[llvm-commits] [llvm] r89187 - in /llvm/trunk: include/llvm/Target/TargetInstrInfo.h lib/CodeGen/BranchFolding.cpp lib/Target/ARM/ARMBaseInstrInfo.cpp lib/Target/ARM/ARMBaseInstrInfo.h lib/Target/ARM/ARMSubtarget.cpp lib/Target/ARM/ARMSubtarget.h

Sat Nov 21 06:49:02 PST 2009

On Nov 19, 2009, at 10:52 PM, Bob Wilson wrote:
> On Nov 19, 2009, at 10:28 PM, Chris Lattner wrote:
>> 
>> I don't really buy this.  Are you really claiming that duplicating a 10K instruction basic block is worth it?  In reality there has to be a balance, even for ARM.  This is also likely to be a huge win for X86 but this is just like jump threading: while eliminating correlated branches is *always* a win from the dynamic instruction count perspective, we balance the benefit with the code size cost.  I don't see how this case is any different.
> 
> The size of the block is definitely limited -- the whole point of the target hook is to adjust that limit.  The aspect that we don't limit is the number of predecessors where we may duplicate that block.
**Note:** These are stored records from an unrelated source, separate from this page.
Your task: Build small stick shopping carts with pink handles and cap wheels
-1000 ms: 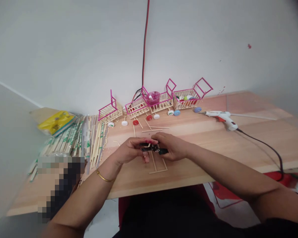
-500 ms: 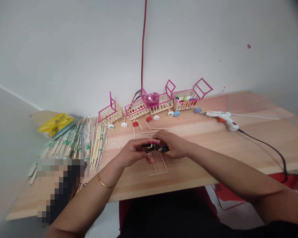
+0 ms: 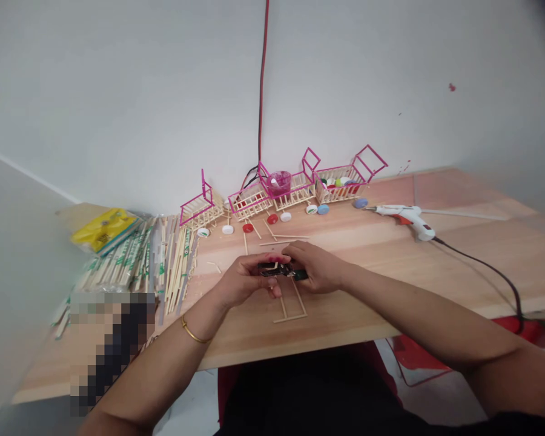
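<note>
My right hand [image 3: 318, 266] is closed around the dark handles of a small pair of cutting pliers [image 3: 281, 271]. The pliers' metal jaws point left, into the space between my left thumb and fingers. My left hand [image 3: 249, 278] is curled in a pinch, and a short pale bit of wooden stick [image 3: 276, 265] shows at the jaws; most of it is hidden by the fingers. Beneath both hands lies a narrow frame of thin wooden sticks [image 3: 294, 316], partly covered by them.
Small stick-built carts with magenta rims [image 3: 249, 206] stand along the wall, bottle caps [image 3: 272, 218] at their wheels. Loose and wrapped sticks [image 3: 131, 260] and a yellow bag [image 3: 104, 227] lie left. A white glue gun [image 3: 406, 217] with its cable rests right.
The pliers have turned slightly in my hands, their jaws now lying more level. Both hands stay almost in the same place.
</note>
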Tool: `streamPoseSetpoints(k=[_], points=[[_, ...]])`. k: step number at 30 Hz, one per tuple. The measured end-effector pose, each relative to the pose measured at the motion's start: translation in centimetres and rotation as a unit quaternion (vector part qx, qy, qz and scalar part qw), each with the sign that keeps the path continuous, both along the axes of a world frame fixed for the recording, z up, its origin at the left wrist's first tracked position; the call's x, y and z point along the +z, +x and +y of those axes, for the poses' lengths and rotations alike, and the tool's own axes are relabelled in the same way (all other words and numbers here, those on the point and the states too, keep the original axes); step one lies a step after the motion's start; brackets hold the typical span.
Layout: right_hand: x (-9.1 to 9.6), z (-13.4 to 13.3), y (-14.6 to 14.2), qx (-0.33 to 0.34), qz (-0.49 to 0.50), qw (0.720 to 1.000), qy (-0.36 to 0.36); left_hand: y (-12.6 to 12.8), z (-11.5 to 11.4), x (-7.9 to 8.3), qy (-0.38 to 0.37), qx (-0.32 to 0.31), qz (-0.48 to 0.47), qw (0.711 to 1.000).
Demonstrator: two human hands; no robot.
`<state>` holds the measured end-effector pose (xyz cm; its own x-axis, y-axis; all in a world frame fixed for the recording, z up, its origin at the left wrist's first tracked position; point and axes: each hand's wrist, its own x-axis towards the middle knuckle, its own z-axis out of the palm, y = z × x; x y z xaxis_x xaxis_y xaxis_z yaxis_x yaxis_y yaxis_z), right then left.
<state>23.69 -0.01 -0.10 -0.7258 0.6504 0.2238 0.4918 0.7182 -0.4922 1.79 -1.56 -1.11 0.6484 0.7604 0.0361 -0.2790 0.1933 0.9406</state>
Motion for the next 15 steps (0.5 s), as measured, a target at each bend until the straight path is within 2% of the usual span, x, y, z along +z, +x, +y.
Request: streamPoseSetpoints(k=[4, 9, 15], points=[[-0.05, -0.11, 0.02, -0.006, 0.002, 1.000, 0.008, 0.00, 0.10, -0.03, -0.002, -0.001, 0.009, 1.000], [0.17, -0.40, -0.06, -0.039, 0.011, 0.999, 0.021, -0.17, -0.04, 0.40, 0.008, 0.013, -0.031, 0.999], [0.77, 0.04, -0.06, 0.001, 0.041, 0.998, 0.045, -0.76, 0.19, 0.51, 0.009, 0.016, -0.013, 1.000]])
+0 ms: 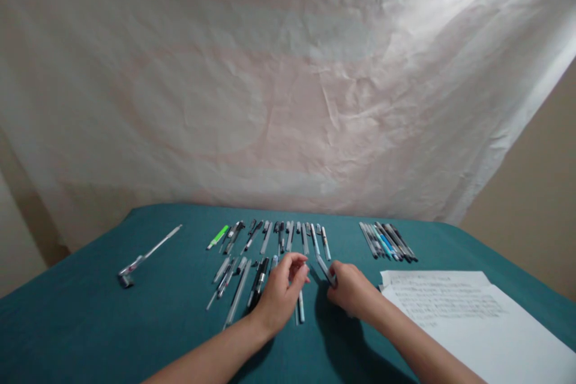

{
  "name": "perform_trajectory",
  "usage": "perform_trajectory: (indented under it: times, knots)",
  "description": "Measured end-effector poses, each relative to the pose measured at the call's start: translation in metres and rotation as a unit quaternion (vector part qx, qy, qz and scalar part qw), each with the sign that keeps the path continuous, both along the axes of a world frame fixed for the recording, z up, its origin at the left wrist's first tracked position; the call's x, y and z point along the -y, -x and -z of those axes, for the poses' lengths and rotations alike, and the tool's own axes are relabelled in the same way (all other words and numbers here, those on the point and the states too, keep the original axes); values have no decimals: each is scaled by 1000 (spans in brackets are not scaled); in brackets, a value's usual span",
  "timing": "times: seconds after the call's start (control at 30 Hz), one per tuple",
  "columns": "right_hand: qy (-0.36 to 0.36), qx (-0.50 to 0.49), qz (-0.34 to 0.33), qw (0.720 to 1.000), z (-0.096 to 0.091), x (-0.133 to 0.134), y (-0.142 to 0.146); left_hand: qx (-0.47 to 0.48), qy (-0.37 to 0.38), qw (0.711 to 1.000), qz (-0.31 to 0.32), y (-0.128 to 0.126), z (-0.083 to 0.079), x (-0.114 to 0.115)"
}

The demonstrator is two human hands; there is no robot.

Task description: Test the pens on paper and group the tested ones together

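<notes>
My right hand is closed, thumb and fingers gripping a light-coloured pen that slants up and to the left. To its left, my left hand is half curled, with thumb and fingertips drawn together. Whatever may be between those fingertips is too small to make out. Under and beside the left hand lies a white pen, partly covered by it. Dark pens lie just to the left of that hand. Beyond both hands runs a row of disassembled pens with their caps, including a white pen.
A bright green highlighter ends the far row at the left. Pens lie bundled side by side at the back right. Handwritten paper sheets cover the front right. A long, thin item with a metallic end lies far left on the green tablecloth.
</notes>
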State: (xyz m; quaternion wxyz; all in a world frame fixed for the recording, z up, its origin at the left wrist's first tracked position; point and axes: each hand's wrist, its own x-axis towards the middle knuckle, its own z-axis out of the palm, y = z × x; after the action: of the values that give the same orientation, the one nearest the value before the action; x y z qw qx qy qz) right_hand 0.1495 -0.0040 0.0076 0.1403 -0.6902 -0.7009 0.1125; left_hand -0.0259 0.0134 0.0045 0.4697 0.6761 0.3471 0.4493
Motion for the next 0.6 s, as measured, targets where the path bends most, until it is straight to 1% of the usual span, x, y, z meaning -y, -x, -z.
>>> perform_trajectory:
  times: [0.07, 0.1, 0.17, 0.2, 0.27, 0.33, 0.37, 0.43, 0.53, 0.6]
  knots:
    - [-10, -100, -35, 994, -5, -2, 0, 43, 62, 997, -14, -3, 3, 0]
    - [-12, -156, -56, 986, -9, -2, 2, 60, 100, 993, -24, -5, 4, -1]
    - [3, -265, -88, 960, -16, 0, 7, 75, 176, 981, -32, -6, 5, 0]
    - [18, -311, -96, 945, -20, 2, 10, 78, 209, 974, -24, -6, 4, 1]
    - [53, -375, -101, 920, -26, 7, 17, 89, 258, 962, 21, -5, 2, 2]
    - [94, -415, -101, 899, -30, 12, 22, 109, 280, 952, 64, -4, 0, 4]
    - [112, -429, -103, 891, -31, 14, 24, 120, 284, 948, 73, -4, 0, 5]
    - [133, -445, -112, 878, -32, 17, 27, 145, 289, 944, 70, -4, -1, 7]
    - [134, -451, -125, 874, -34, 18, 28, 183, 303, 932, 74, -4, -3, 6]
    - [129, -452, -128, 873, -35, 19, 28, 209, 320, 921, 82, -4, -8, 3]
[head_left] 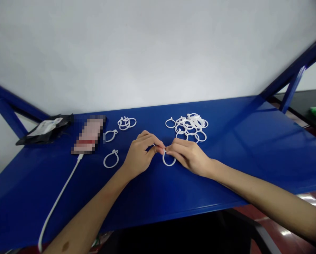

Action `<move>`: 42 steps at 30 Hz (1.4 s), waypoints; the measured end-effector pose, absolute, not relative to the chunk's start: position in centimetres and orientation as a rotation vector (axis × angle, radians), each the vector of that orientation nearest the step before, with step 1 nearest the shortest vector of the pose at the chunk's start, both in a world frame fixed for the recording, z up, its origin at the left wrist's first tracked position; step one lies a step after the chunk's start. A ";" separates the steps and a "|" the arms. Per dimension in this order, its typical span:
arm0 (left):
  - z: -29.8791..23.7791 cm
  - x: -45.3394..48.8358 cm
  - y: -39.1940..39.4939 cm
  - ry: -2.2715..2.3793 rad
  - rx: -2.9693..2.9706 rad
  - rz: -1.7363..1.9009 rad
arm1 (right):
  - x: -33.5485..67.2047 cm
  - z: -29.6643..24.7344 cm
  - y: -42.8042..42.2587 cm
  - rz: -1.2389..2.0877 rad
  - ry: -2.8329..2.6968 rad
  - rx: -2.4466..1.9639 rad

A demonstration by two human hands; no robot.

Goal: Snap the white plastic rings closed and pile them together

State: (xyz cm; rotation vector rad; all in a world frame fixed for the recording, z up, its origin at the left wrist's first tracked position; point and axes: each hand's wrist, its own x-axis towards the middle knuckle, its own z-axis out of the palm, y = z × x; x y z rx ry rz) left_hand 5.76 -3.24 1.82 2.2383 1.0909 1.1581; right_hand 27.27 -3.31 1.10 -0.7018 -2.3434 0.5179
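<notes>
Both my hands meet over the middle of a blue table (239,155). My left hand (140,153) and my right hand (188,155) each pinch the top of one white plastic ring (169,163), which hangs between their fingertips just above the tabletop. A heap of several white rings (191,126) lies just behind my right hand. Left of my left hand lie a single ring (111,159), another single ring (110,135) and a small cluster of rings (126,122).
A blurred flat device (88,135) lies at the left with a white cable (57,201) running to the front edge. A black pouch (45,128) sits at the far left corner. Blue frame struts (292,74) rise at right. A white wall stands behind.
</notes>
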 end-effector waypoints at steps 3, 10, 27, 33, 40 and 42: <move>1.5 5.9 -3.1 1.128 2.295 1.125 | 27.4 1.2 -3.2 0.432 -2.404 -0.689; 1.3 4.6 -1.6 1.474 2.517 0.817 | 28.5 1.3 -0.4 0.124 -2.272 -1.031; 0.4 2.9 -0.8 1.529 2.551 0.521 | 29.8 0.5 2.4 -0.341 -2.219 -1.197; 1.3 4.0 -1.5 1.532 2.447 0.723 | 28.9 1.7 -0.1 -0.056 -2.218 -1.053; 2.8 5.9 -3.3 1.321 2.025 1.036 | 26.9 1.4 -2.4 0.478 -2.245 -0.962; 2.8 5.9 -3.4 1.266 1.945 1.059 | 26.8 1.3 -2.5 0.586 -2.157 -0.973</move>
Right ... so there is no limit to the amount duplicated...

>> In practice, must jump table indirect gotos are preceded by a conditional branch that checks the "range" of the table anyway, so it won't matter.  However, if that weren't the case, this optimization would be just as useful for switches as indbr's.  Ideally the same code *should* apply to both.
> 
> Not necessarily.  Our implementation of indirect branches artificially combines all the indirect branches in a function into a single branch.  That has a very bad effect on branch prediction.  The main reason we need to do this aggressive tail duplication for indirect branches is to essentially undo that transformation.

I don't see how that is related.  I'm not debating that this is important for indbr's. :)

I'm saying that it is just as important for switches in the uncommon case when they are structurally the same.  I'm arguing here that code structure is what matters, not the target ISA.

>>>> Using the extant isIndirectBranch flag would be best, but even adding this sort of target hook would be somewhat ok.  At least this would be a property of the architecture.  If we can avoid it, I'd definitely prefer to of course.
>>> 
>>> The isIndirectBranch flag would not allow us to distinguish jump table branches.
>> 
>> I don't think we want to :).  Why do we want to?
> 
> Indirect branches (i.e., "computed gotos", not jump tables) are most often used for interpreters.

Uh, switches are commonly used by interpreters also.  The portable kind of interpreter :)

> Besides the "undo the front end's factoring of the CFG" motivation for treating indirect branches specially, there is more to it than that.  It is quite common for an interpreter to see common patterns in the operations it handles.  (This is especially true for certain benchmarks we care about.)

This is also very true of switch statements!

> The typical interpreter loop has a chunk of code to handle each operation, ending with an indirect branch to go to the next operation.  When there are patterns in the order of interpreted operations, those indirect branches become predictable -- but only if they are duplicated into the separate chunks of code for each operation.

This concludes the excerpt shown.